One way of terminating the cable is with an "AC termination." This is a simple RC network that provides termination for high-frequency signals but does not load the line at DC (see figure C.9). This circuit acts as both a cable termination and a filter for the ringing. The termination characteristics can be observed by looking at the ringing signal at the host when the circuit is connected or removed. When the circuit is in place, less energy is reflected back to the host, so the host waveform has less ringing. The lowpass filter characteristics of the circuit help decrease the amount of ringing presented to the interface circuitry of the device.

Although this may appear to be an unusual method of terminating the cable, it is not without precedent. The IEEE P996 committee recognized the problems inherent in the design of the IBM PC/ATÔ bus and recommended a series RC termination for increased "data integrity and system reliability." They suggested that the termination circuit be added to each end of the backplane or motherboard. The recommended values are 40 to 60 ohms for the resistor and 30 to 70 pF for the capacitor.

Deriving the optimum values for an ATA bus AC termination circuit is difficult. The easiest way of determining the values is to perform a number of trial-and-error SPICE simulations for different host and device configurations. The recommended values are 82 ohms and 10 pF. Simulations show that capacitance values between 8 pF and 20 pF work well. Since the input capacitance of many interface chips is between 8 and 10 pF, a discrete capacitor is often unnecessary. This reduces the cost of implementation on the device. A conservative approach is to place pads so additional capacitance can be added if required.

Device manufacturers need to insure that any partial termination circuits they implement present an effective capacitance of 20 pF or less. What is an effective capacitance? From a practical point of view, any circuit is valid provided it does not increase the propagation delay of a worst-case cable. This is because systems manufacturers are counting on a certain cable delay in their design. The easiest way to answer the question of acceptability is to run a SPICE simulation and measure the delay. The simulation should be run twice: once with a simple 20 pF load, and again with the proposed termination circuit. If the resulting delay of the proposed termination circuit is less than or equal to that obtained with a 20 pF load, then it meets the criterion for acceptance. The recommended termination of 82 ohms and 10 pF passes the test.

The major drawback of the RC termination circuit is that it adds delay to the signal. Since the ATA specification defines the timing at the input to the device (see clause 10), device manufacturers must insure that their interface chip still works properly with the additional delay. The delay can be calculated for rising edges (2,0 V threshold) and falling edges (0,8 V threshold) with a fairly straightforward SPICE simulation. For the 82 ohm and 10 pF termination the delay is less than 1,5 ns.

Note C.5 - 0,7 ns for the rising edge, 1,2 ns for the falling edge, derived from simulations.

Will termination at both the host and the device "over-terminate" the transmission line?
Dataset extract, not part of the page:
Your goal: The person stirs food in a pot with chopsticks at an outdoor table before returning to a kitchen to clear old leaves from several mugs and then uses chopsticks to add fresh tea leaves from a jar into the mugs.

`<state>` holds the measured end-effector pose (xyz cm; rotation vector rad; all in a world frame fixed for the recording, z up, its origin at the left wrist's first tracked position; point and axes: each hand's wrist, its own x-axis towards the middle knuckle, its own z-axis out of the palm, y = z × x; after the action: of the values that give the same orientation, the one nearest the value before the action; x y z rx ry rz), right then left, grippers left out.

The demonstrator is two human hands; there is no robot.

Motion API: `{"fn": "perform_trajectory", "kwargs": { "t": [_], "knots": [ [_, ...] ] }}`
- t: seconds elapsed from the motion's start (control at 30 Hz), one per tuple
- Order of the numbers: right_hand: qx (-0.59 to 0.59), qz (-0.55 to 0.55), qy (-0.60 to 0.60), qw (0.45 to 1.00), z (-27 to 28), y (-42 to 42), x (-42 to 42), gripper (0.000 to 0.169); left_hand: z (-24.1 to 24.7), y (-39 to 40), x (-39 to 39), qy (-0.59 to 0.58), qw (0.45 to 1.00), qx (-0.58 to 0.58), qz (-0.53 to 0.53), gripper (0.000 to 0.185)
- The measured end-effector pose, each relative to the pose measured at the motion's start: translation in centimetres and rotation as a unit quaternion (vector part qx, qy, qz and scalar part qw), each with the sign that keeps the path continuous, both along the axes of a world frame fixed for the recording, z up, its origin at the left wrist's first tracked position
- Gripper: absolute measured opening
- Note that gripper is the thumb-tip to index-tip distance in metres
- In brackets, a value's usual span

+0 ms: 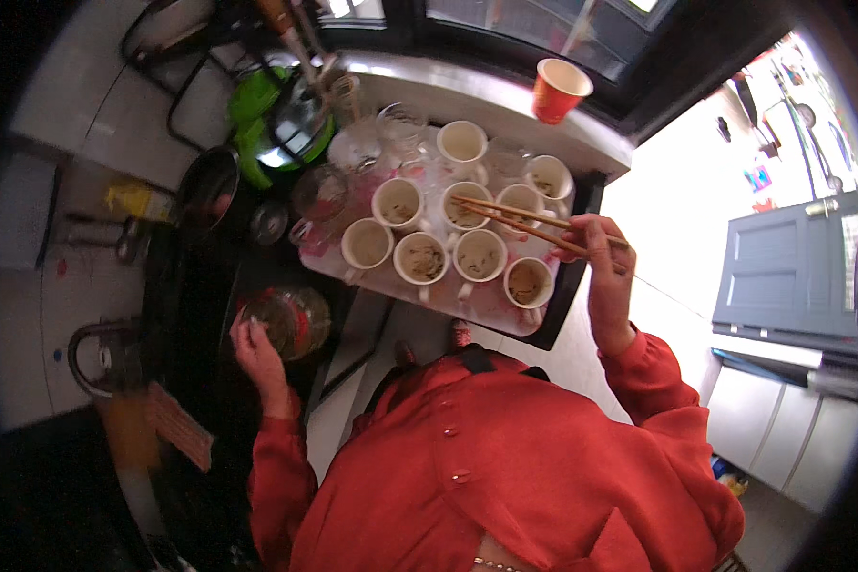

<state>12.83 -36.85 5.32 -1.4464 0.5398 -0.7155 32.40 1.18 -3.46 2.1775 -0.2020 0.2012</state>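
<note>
My right hand (604, 247) grips a pair of wooden chopsticks (522, 214). Their tips reach into a white mug (467, 194) near the middle of a tray (457, 304). Several more white mugs stand around it, among them a front mug (421, 259), a corner mug (528, 283) and a back mug (462, 141). Dark bits like dried leaves lie in the bottoms of many of them. To the left, my left hand (255, 350) has its fingers at the rim of a glass jar (311, 325) with red marking; the jar's contents are hard to make out.
Clear glass cups (404, 129) crowd the tray's back left. An orange paper cup (560, 91) stands on the window ledge (486, 82). Left of the tray are a green-and-black pot-like item (282, 129), a dark pan (209, 187) and a sink faucet (89, 357).
</note>
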Motion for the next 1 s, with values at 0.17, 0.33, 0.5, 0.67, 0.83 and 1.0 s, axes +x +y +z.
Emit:
{"fn": "perform_trajectory", "kwargs": {
  "t": [0.17,0.33,0.5,0.67,0.83,1.0],
  "knots": [
    [-0.016,0.05,0.001,0.999,3.5,3.5,1.1,0.026,0.3,0.2,0.1,-0.047,0.999,0.006,-0.018,0.019],
    [-0.015,0.179,-0.024,0.983,5.8,8.5,4.4,0.024,1.1,0.3,-0.3,-0.032,0.995,-0.044,-0.082,0.018],
    [-0.024,0.327,0.0,0.945,7.2,14.0,9.2,0.021,1.2,1.3,-0.4,-0.015,0.988,-0.101,-0.12,0.024],
    [-0.307,0.431,0.024,0.848,6.3,18.1,14.7,0.008,1.2,1.8,0.0,-0.007,0.985,-0.102,-0.14,0.022],
    [-0.404,0.478,0.091,0.774,6.1,21.4,17.9,0.008,1.3,2.1,0.2,0.001,0.975,-0.175,-0.135,0.02],
    [-0.404,0.478,0.084,0.775,4.2,22.8,19.2,0.008,1.3,2.6,0.5,0.022,0.967,-0.203,-0.153,0.021]
  ]
}}
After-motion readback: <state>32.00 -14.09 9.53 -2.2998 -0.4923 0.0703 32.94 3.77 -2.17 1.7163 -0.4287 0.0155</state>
Figure C.10 shows the simulation results for device termination with no host termination, and figure C.11 shows the same simulation with a 22 ohm host termination added. It is clear that termination at both the host and the device results in the best signal integrity. To completely confirm the validity of the termination circuits more simulations must be performed with source termination and two devices with receiver termination; two devices, one with and one without termination; etc.

Another option for controlling ringing at the device is the use of a clamping circuit. Biased diodes have been shown to be excellent solutions, reducing the ringing to virtually zero. The advantage of clamp circuits is that they do not require any components in series with the signal, and therefore do not add any delay. This is particularly important for PIO Mode 4 operation. The disadvantage of clamping circuits is that they take considerably more space on the circuit board and cost much more than passive elements. Some implementations have used clamping circuits on sensitive edge-triggered lines (such as DIOR- and DIOW-) and used passive terminations on less sensitive lines (such as data). Clamping circuits work well both with and without host-end termination and are worthy of further investigation.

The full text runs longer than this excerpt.